EXERCISE DETAILS: The records sit below. Return every line in them that holds the word "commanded".

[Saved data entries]
┄┄┄┄┄┄┄┄┄┄┄┄┄┄┄┄┄┄┄┄

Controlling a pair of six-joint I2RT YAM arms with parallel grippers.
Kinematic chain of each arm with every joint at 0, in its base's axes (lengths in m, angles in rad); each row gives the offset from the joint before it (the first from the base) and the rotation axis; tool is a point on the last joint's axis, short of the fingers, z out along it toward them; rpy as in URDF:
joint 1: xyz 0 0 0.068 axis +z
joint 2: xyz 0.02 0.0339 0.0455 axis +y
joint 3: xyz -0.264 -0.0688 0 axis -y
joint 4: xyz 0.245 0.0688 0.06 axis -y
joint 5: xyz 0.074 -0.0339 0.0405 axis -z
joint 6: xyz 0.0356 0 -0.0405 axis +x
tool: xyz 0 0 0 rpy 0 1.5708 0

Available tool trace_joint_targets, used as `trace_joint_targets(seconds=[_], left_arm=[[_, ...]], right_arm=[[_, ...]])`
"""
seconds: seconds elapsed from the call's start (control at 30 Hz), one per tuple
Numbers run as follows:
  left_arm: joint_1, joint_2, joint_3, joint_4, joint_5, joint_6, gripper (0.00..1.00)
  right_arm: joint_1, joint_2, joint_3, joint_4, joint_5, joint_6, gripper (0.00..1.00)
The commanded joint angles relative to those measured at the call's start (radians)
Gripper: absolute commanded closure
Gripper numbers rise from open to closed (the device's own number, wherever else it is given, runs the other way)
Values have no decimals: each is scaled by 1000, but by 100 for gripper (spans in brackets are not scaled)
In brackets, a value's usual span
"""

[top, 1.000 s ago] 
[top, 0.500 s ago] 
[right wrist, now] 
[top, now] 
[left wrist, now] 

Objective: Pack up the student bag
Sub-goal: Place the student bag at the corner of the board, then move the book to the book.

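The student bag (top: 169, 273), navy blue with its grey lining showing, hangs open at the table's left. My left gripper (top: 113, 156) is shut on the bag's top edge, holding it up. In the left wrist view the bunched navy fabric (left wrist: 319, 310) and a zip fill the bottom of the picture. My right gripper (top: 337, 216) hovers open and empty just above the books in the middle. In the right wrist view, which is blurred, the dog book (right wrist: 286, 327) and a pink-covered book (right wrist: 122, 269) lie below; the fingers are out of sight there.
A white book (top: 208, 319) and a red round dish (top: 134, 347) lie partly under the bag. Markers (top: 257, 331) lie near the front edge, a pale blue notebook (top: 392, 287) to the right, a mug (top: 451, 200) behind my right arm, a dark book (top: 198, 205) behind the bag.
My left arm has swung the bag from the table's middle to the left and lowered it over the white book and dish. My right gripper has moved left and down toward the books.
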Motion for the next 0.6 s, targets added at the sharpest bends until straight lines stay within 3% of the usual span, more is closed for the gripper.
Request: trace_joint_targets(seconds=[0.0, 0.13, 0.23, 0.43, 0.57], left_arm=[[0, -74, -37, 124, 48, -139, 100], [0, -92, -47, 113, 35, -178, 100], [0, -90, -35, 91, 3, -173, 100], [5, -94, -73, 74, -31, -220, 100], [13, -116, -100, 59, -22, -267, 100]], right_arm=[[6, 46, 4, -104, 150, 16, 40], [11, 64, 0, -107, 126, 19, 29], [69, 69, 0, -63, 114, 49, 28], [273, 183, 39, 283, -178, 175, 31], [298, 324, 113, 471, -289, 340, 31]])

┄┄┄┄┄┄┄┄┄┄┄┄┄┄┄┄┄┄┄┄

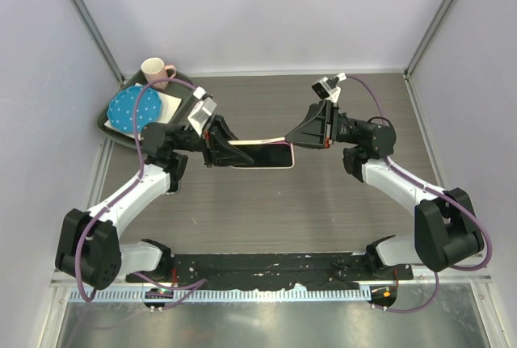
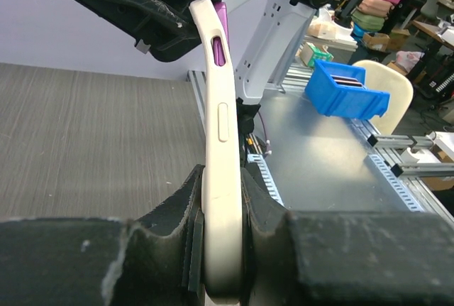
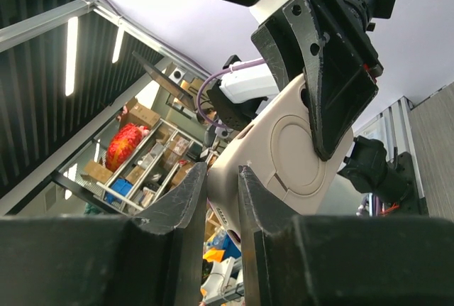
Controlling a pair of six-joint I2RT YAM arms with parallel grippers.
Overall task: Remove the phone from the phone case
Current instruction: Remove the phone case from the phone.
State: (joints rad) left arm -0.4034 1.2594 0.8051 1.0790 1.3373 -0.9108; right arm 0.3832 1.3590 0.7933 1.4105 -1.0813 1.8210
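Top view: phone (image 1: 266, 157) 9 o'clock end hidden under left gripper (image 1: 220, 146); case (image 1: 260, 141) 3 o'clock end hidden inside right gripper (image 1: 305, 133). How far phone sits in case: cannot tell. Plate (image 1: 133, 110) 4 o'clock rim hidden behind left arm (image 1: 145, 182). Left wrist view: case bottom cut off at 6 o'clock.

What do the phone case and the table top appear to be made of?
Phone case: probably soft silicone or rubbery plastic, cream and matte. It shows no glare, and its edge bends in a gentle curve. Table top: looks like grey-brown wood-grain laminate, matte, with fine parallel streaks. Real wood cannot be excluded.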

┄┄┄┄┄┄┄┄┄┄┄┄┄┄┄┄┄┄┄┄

RESULT:
The commanded joint angles relative to those measured at the call's start (radians)
Gripper: absolute commanded closure

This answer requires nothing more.